Problem
From the line with "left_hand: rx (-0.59" to the line with "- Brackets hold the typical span", retype every line exactly, including those two, and leave out the rest of the data below.

Entries shown
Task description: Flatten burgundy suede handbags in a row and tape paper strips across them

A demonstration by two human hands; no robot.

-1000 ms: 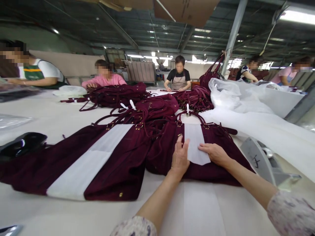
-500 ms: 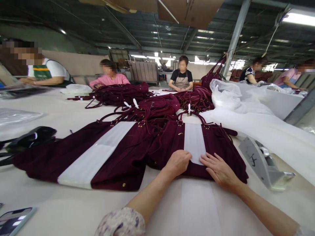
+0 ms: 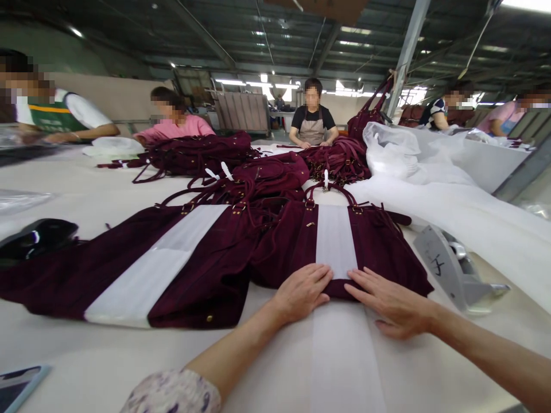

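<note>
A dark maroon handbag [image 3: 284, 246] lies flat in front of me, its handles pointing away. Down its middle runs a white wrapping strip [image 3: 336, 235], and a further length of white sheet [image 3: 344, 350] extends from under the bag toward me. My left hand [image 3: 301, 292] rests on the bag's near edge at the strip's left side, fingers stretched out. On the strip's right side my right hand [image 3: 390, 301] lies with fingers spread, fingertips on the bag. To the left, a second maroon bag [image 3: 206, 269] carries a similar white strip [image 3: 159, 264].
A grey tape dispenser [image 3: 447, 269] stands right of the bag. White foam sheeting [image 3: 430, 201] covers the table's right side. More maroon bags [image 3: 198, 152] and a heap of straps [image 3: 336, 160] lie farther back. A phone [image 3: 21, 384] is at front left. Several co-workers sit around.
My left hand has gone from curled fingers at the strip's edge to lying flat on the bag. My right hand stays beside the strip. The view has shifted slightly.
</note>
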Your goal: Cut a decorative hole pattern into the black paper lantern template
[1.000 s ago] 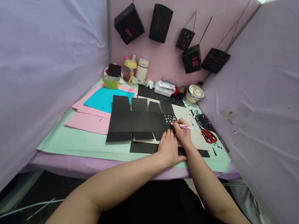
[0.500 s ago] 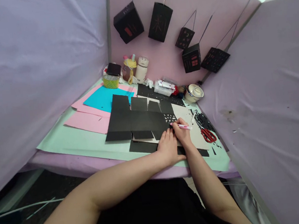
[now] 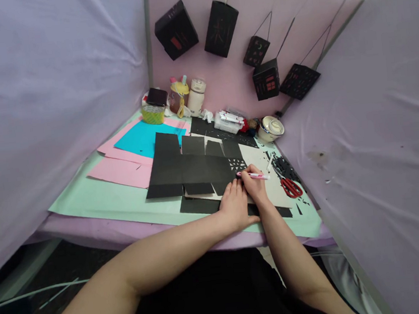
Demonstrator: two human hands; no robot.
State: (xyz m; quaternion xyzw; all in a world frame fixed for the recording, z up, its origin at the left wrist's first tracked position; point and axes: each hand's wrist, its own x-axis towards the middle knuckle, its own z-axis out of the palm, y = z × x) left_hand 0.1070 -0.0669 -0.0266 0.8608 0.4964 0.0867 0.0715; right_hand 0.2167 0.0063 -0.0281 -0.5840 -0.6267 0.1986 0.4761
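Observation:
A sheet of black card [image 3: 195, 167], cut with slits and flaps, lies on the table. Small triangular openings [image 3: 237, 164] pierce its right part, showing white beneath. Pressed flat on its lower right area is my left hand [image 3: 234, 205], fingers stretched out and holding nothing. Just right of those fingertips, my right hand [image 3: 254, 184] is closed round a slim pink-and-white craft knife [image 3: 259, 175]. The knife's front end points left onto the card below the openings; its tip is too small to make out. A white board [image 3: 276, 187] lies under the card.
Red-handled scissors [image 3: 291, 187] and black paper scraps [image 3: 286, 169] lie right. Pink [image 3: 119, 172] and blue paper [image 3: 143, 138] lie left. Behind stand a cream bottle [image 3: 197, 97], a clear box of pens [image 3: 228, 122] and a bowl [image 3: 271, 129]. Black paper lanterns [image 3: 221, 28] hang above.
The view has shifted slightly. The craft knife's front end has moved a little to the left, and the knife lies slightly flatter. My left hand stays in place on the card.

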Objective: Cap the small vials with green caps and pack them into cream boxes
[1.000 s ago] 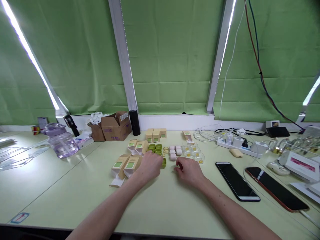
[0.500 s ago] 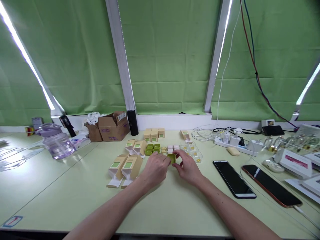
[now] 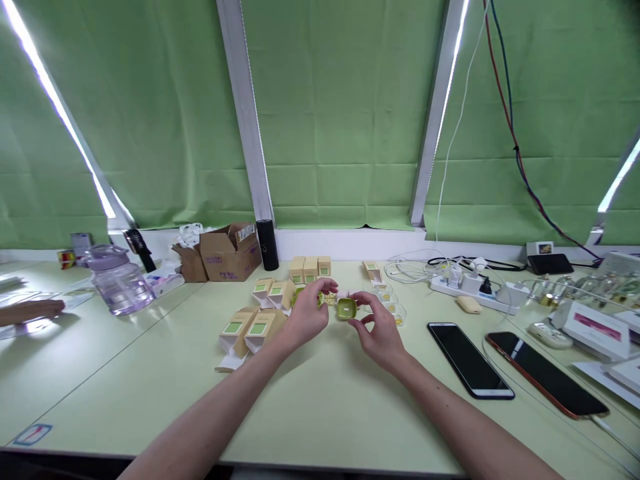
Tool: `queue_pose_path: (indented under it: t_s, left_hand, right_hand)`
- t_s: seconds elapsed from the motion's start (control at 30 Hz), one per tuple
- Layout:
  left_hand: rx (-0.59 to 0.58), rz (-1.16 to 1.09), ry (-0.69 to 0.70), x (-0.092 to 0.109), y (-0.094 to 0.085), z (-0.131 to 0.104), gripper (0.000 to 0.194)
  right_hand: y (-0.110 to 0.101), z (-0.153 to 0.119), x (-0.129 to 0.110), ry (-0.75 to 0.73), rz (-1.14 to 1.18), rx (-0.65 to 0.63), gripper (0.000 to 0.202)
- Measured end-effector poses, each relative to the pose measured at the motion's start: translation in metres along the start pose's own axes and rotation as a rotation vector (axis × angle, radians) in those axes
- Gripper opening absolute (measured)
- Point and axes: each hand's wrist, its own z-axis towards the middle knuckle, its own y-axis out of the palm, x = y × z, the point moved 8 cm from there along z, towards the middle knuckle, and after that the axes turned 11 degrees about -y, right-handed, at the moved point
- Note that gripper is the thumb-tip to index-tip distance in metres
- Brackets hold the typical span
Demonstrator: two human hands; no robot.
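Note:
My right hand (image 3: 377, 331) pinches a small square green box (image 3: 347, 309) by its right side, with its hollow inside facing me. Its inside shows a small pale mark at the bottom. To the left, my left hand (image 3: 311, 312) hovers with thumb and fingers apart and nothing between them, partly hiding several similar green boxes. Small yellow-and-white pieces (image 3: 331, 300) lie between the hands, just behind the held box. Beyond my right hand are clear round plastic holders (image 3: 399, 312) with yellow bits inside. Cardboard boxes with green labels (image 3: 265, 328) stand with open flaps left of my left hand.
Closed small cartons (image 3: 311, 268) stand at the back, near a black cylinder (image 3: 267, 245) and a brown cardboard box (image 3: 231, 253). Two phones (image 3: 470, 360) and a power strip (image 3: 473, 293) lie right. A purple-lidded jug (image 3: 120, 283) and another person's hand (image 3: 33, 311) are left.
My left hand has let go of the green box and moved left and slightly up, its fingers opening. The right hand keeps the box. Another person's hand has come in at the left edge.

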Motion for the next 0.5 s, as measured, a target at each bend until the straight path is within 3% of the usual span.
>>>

Task response
  left_hand: rx (-0.59 to 0.58), rz (-1.16 to 1.09), ry (-0.69 to 0.70), x (-0.092 to 0.109), y (-0.094 to 0.085), z (-0.131 to 0.104), gripper (0.000 to 0.194)
  right_hand: y (-0.110 to 0.101), z (-0.153 to 0.119), x (-0.129 to 0.110), ry (-0.75 to 0.73), rz (-1.14 to 1.18), rx (-0.65 to 0.63), gripper (0.000 to 0.202)
- Measured end-effector poses, each relative to the pose measured at the motion's start: translation in metres along the start pose's own axes and rotation as a rotation vector (axis × angle, radians) in those axes
- Gripper opening absolute (measured)
- Point and axes: each hand's wrist, its own z-axis towards the middle knuckle, its own y-axis out of the palm, x = y × z, the point moved 8 cm from there along z, towards the middle knuckle, and after that the axes turned 11 degrees about -y, right-handed, at the moved point
- Note that gripper is the thumb-tip to index-tip distance in metres
- Brackets hold the typical span

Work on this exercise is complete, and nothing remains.